Exactly retype the lines of the material from its first line to the line with "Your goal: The", including both.

*** Opening of Source data ***

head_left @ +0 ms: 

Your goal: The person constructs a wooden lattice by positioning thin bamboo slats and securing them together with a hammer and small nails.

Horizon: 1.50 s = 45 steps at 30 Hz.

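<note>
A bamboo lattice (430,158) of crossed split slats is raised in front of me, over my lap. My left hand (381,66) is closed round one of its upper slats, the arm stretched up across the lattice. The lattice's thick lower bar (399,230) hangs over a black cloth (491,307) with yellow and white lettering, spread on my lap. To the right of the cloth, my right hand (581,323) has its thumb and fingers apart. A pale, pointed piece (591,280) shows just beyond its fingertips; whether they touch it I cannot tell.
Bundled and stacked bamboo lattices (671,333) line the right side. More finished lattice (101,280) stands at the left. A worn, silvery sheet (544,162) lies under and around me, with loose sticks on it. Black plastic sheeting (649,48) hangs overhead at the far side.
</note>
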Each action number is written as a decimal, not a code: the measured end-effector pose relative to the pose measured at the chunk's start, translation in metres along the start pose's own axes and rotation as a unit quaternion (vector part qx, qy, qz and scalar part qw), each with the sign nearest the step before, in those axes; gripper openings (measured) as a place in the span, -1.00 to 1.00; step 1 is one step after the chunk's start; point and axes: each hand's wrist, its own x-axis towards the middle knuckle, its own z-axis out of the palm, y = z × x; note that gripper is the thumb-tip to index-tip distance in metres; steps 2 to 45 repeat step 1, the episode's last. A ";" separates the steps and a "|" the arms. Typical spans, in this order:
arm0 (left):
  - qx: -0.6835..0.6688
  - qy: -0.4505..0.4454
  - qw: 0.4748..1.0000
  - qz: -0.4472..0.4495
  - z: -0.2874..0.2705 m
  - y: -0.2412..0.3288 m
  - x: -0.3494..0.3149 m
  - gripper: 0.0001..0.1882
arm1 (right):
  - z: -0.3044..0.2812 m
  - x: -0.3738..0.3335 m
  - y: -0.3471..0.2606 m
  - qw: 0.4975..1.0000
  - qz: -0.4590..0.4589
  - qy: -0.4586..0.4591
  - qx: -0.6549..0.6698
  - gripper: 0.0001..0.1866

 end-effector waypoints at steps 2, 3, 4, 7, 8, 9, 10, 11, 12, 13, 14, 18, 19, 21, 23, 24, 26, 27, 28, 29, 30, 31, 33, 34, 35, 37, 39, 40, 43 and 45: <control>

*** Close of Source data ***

Exercise answer.
head_left @ +0 ms: 

Your goal: The person constructs a wooden lattice by positioning thin bamboo slats and securing them together with a hammer and small nails.

No other output belongs to this answer.